* _Prompt_
Could you reproduce, word for word, everything below from the line containing "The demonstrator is" down to the line containing "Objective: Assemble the", with both of those lines included and no others?

* _Dataset records_

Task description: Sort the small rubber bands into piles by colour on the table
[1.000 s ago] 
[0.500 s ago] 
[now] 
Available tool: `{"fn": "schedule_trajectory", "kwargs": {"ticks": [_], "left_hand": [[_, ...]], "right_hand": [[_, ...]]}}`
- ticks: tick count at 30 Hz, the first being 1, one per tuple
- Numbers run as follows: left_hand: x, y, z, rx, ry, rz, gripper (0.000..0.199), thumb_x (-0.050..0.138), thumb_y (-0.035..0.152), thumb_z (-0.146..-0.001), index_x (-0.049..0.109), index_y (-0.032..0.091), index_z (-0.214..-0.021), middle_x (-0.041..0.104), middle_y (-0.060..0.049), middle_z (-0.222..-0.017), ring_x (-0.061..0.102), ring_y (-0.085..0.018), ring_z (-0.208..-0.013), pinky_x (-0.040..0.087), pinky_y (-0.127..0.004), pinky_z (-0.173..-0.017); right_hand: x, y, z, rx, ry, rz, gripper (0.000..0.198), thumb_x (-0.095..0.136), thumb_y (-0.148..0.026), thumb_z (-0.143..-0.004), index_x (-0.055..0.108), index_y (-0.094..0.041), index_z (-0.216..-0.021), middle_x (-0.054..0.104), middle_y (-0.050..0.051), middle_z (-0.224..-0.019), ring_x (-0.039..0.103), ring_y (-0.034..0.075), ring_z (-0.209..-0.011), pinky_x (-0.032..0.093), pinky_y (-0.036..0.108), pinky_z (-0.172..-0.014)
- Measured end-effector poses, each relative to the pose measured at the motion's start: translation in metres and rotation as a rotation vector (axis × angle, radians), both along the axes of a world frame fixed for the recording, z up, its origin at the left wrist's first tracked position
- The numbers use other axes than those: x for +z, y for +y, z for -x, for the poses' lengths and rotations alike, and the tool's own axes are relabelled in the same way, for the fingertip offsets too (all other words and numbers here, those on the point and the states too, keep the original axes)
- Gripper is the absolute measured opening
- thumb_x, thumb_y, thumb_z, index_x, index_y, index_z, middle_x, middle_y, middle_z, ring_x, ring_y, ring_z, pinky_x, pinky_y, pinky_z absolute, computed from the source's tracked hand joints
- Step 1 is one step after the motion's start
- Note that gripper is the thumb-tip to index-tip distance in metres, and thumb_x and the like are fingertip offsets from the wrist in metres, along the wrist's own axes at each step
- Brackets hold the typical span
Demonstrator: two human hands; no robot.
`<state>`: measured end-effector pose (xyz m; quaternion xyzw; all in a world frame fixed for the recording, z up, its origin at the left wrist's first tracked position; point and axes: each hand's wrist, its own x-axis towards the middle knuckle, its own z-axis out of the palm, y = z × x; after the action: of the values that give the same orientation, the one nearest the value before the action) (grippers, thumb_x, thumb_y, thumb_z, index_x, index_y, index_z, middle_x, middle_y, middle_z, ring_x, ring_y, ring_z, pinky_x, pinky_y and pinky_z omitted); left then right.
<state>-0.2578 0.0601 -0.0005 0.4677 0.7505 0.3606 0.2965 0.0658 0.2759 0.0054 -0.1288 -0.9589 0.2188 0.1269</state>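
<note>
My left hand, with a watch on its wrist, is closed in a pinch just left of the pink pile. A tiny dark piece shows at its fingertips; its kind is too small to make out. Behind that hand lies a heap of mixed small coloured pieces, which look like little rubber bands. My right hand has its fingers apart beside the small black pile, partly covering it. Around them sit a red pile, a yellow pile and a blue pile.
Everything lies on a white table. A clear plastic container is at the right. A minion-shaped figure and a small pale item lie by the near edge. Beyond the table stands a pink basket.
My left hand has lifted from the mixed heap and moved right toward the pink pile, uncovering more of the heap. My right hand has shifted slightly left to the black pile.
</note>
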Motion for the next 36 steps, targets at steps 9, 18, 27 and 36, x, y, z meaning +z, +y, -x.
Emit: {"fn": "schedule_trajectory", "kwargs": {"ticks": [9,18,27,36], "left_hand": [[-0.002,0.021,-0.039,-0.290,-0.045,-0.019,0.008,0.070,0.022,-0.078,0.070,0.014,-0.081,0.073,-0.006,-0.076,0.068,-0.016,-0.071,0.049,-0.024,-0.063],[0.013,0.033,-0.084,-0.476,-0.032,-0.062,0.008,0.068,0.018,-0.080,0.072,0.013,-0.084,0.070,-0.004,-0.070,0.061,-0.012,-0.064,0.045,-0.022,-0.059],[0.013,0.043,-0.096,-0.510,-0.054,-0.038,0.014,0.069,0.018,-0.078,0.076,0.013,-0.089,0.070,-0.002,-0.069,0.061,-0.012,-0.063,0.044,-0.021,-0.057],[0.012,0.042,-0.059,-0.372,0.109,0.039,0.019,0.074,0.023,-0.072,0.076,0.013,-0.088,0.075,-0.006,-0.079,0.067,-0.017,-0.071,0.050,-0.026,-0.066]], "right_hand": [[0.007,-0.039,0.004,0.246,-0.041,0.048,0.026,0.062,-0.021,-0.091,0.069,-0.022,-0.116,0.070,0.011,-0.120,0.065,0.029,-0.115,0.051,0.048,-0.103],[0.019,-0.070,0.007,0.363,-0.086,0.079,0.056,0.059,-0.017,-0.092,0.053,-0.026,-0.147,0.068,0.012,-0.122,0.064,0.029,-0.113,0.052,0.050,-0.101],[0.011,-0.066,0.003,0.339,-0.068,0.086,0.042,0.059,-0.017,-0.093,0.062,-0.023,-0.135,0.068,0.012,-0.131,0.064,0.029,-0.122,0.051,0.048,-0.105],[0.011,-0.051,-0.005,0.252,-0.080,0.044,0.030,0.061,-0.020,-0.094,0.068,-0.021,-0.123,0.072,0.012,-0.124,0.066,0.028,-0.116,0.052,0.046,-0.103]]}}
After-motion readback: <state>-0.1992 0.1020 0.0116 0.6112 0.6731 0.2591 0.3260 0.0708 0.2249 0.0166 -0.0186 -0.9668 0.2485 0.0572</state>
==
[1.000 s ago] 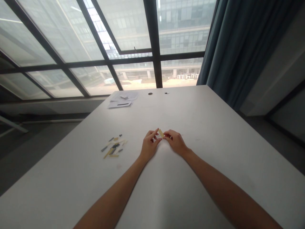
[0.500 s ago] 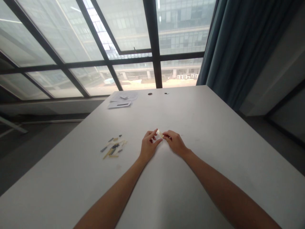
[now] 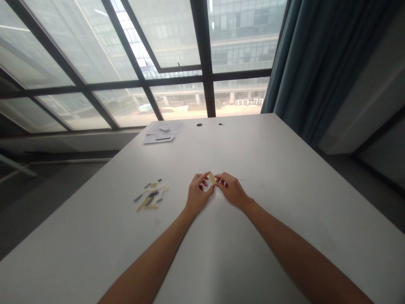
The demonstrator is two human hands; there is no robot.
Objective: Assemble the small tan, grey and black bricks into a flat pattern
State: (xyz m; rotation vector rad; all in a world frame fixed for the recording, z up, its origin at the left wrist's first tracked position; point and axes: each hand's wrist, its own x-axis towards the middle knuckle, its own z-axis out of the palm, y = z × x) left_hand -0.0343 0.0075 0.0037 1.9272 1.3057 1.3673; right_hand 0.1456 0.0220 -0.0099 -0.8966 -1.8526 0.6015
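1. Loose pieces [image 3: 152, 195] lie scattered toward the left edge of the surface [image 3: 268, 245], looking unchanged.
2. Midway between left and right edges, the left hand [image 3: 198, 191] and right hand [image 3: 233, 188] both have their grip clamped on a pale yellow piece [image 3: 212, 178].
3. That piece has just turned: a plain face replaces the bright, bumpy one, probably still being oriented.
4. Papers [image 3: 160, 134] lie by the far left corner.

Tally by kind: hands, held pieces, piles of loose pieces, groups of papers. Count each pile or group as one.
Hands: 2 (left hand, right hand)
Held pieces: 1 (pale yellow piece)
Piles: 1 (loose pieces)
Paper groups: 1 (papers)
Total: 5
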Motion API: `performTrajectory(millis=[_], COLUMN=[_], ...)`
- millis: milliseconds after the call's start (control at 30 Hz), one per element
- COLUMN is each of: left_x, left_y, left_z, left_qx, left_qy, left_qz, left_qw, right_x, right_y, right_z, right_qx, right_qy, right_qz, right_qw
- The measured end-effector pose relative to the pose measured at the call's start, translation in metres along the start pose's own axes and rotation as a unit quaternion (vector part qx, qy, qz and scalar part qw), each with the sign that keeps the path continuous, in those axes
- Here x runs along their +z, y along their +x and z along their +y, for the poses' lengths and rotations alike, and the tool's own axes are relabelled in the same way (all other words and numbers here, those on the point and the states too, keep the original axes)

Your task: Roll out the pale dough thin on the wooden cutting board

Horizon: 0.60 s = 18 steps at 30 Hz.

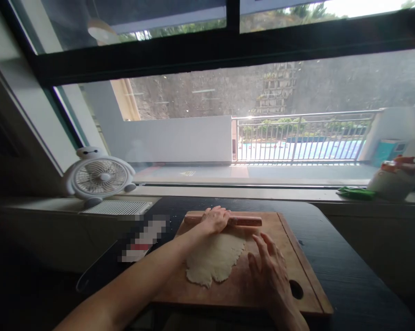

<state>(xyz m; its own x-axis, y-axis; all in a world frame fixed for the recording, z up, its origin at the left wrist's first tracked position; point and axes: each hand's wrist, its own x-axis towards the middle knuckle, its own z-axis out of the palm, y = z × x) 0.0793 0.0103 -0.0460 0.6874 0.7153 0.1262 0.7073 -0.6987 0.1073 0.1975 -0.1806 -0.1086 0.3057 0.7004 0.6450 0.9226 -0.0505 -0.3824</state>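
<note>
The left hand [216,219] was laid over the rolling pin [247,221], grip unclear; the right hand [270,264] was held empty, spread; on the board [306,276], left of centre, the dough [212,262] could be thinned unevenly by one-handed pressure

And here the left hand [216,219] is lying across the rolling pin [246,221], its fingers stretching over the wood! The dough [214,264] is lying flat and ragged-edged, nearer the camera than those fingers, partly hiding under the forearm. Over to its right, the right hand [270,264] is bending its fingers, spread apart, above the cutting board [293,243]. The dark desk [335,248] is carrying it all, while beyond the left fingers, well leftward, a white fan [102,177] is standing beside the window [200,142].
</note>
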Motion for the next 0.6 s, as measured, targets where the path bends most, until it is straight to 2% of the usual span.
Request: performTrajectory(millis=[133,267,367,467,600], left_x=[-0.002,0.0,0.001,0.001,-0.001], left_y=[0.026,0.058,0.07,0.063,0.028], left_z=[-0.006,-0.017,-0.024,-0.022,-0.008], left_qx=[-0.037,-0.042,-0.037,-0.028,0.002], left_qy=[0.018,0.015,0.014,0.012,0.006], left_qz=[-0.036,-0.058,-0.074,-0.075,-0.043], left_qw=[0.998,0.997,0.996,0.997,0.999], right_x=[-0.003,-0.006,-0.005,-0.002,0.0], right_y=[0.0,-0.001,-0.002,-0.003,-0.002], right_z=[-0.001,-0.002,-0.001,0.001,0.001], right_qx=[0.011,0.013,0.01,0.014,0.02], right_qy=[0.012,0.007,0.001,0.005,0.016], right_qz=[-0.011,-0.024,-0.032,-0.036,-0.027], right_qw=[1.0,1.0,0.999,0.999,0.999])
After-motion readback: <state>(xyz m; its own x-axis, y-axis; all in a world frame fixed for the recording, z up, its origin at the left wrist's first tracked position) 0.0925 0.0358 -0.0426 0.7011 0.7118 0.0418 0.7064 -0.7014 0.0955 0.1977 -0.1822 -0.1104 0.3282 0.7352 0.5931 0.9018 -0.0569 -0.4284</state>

* _Written reply_
The demonstrator is two human hands; there is no robot.
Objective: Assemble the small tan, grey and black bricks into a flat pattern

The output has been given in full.